Note that each value is Nullable: It is typical for a value to be NA during an array transformation, and it makes more sense to make any values in the elements of a DictArray to be Nullable. Note also that we use the term fields and not column to denote the two dimensional arrays represented by A and B above. The reason is, in multidimensional situations, they are not columns anymore.

LabeledArray

A LabeledArray is a DictArray or usual array with labels attached to each axis. The labels for each axis is an array: It can be a normal array, or a DictArray. For example, @larr is a macro in the package to create a LabeledArray:

julia> using DataCubes

julia> l = @larr(A=[1 2 3;4 5 6],
                       B=['a' 'b' 'a';'a' 'a' 'b'],
                       axis1[a1=[:row1, :row2]],
                       axis2[a2=["X", "Y", "Z"]])
2 x 3 LabeledArray

a2   |X   |Y   |Z   
-----+----+----+----
a1   |A B |A B |A B 
-----+----+----+----
row1 |1 a |2 b |3 a 
row2 |4 a |5 a |6 b 

The LabeledArray along with DictArray are the main data types that represent multidimensional tables.

@select

The macro @select transforms a LabeledArray into another LabeledArray.
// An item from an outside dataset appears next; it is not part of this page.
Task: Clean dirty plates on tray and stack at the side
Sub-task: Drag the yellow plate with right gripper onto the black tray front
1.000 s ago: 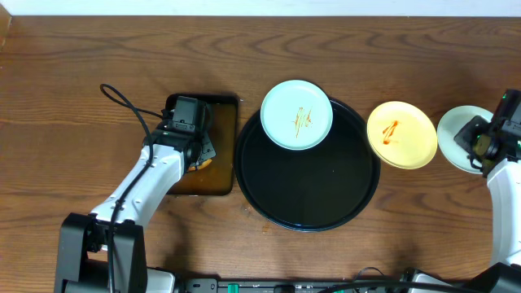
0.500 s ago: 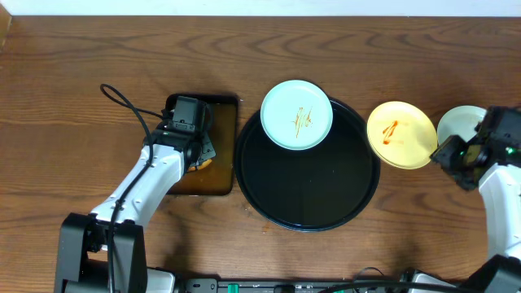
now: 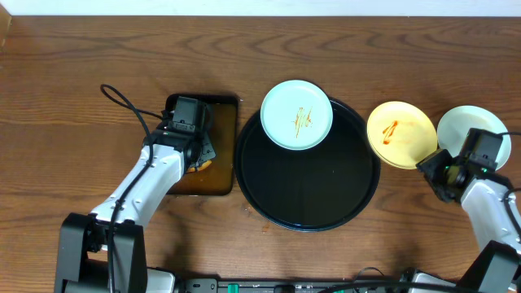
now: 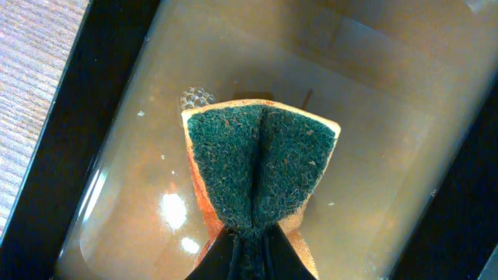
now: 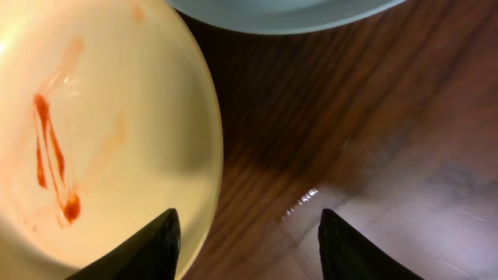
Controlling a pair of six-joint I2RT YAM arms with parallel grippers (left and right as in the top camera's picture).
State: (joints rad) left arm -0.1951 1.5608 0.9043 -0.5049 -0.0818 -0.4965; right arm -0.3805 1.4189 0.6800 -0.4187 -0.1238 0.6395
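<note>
Three plates show: one mint-blue plate [image 3: 296, 115] marked with an orange squiggle rests on the far rim of the black tray [image 3: 308, 203]. The sauce-streaked yellow plate [image 3: 400, 134] lies on the table [image 3: 81, 81] just right of that tray, and a second mint plate [image 3: 464, 129] sits beside it. The right gripper [image 5: 245, 249] hangs with jaws spread and empty, straddling the yellow plate's edge. The left gripper [image 4: 249, 253] is clenched on a green-faced sponge [image 4: 261, 163] over the rectangular brown tray [image 3: 218, 185].

The tray [image 3: 309, 195] is black; orange squiggles mark the mint plate [image 3: 281, 106], a red-orange streak the yellow plate [image 3: 407, 142].
</note>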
This macro is similar to the select statement in SQL. As an example:

julia> using DataCubes

julia> l = @larr(A=[1 2 3;4 5 6],
                 B=['a' 'b' 'a';'a' 'a' 'b'],
                 axis1[axis1=[:row1, :row2]],
                 axis2[axis2=["col1", "col2", "col3"]])
2 x 3 LabeledArray

axis2 |col1   |col2   |col3   
------+-------+-------+-------
axis1 |A    B |A    B |A    B 
------+-------+-------+-------
row1  |1    a |2    b |3    a 
row2  |4    a |5    a |6    b 


julia> @select(l, S=sum(_A), by[:B], where[_A .< 5])
2 LabeledArray

B |S 
--+--
a |8 
b |2 

This @select macro chooses all elements in the LabeledArray l where the A field is less than 5, and sum the A field values after grouping by the B field value.